Today I started working on a new nutrition app. Yes, I know there are already hundreds out there but for the most part they’re pretty shit. Also I really want to get some more personal apps in the store. The concept of this app right now is still in its infancy, but I’m looking at it mostly as a way to display in depth information about ingredients.

The immediate question to be answered is can I get the information I need. I actually found a really good resource with the USDA. Not only does it have detailed nutrition for over 8789 food items but it has a nice JSON API. Annoyingly it’s rate limited so it was going to take a few hours to get all the data.

I broke the fetching up into 2 ruby scripts. The first gets all the available foods and the second gets the full detail for each food item. To stop from hitting the rate limit I had the second one stop after a given number of iterations and then just ran it throughout the day.

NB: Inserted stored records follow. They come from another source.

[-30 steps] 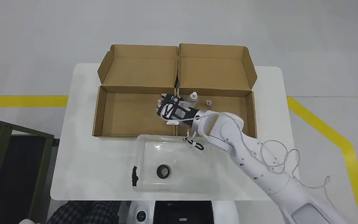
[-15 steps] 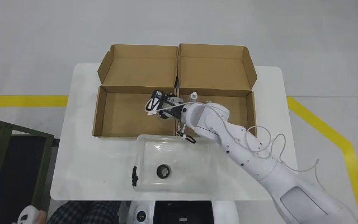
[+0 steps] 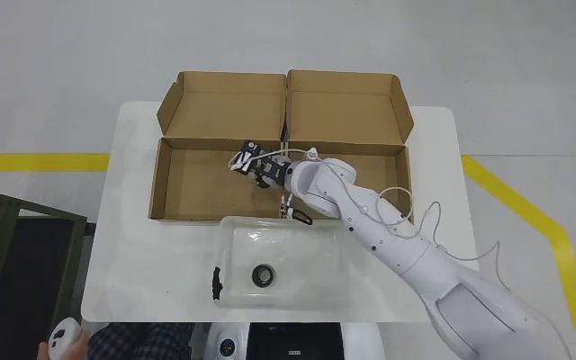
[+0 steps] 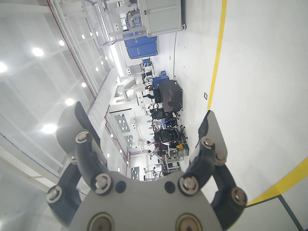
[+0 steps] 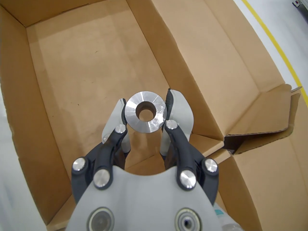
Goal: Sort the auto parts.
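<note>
right jaws pinch the steel ring [image 5: 145, 127] over the box [image 5: 84, 61].

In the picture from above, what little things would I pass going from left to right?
black strip on the clear tray edge → dark ring inside the tray → small white part in the right box

The left box [image 3: 202, 184] is open on top, with flat brown floor under the right gripper [image 5: 146, 108]. The wall [image 5: 168, 56] between the two boxes stands just beside the gripper. Lids [image 3: 232, 106] stand up at the back.
</note>
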Motion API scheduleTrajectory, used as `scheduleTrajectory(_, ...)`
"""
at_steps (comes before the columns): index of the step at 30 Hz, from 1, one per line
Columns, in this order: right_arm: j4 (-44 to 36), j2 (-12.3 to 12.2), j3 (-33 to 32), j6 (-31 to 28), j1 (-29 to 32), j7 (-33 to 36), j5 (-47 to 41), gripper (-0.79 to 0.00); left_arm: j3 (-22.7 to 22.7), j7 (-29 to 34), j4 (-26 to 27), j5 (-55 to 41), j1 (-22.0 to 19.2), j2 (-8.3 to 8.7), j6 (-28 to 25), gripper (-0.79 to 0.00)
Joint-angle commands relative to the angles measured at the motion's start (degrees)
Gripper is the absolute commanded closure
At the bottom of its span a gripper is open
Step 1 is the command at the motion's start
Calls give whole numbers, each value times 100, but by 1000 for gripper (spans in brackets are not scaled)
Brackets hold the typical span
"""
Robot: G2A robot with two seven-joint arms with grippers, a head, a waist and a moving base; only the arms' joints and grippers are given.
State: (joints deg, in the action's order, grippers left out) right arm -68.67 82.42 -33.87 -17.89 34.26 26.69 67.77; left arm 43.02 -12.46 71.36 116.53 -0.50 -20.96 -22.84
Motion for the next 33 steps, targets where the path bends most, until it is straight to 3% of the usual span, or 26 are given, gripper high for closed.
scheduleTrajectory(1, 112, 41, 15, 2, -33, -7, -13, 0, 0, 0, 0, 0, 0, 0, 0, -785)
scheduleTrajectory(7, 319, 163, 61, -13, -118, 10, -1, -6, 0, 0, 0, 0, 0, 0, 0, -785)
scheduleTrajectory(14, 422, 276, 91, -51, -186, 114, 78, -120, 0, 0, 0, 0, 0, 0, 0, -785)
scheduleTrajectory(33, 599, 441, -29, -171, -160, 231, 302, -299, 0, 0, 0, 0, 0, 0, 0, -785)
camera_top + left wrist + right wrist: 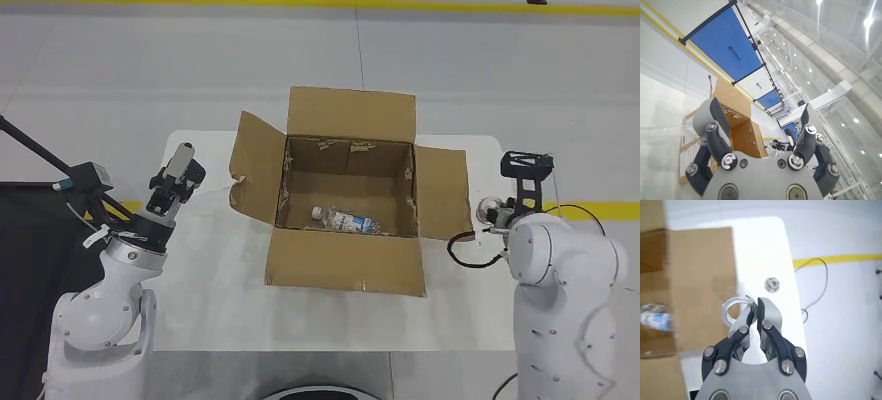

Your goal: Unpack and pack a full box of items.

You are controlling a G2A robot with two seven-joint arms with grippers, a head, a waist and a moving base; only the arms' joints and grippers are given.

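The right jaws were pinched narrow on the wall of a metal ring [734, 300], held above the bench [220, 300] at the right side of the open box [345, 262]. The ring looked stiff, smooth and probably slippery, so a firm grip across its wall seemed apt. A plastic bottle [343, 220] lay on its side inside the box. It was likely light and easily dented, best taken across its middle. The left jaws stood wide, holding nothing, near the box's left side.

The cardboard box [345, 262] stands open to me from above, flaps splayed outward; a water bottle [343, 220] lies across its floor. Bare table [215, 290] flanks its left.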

Once I had the information I was immediately amazed at how much I had. What started as 850K of food items ended up being 98.5MB once I filled in all the details. Bear in mind this is a total of 673,525 nutrition entries. I really didn’t want to add the complexity of having an external service for now so I needed to get this size down. JSON is always a wasteful format and it seemed a good candidate for relational data so I wrote a small ruby script to convert the JSON into an SQLite database. This took the size down to 29MB. Still larger than I would like but feasible to be bundled with an app.

The full source code can be found here. You’ll have to spend time fetching the database yourself though.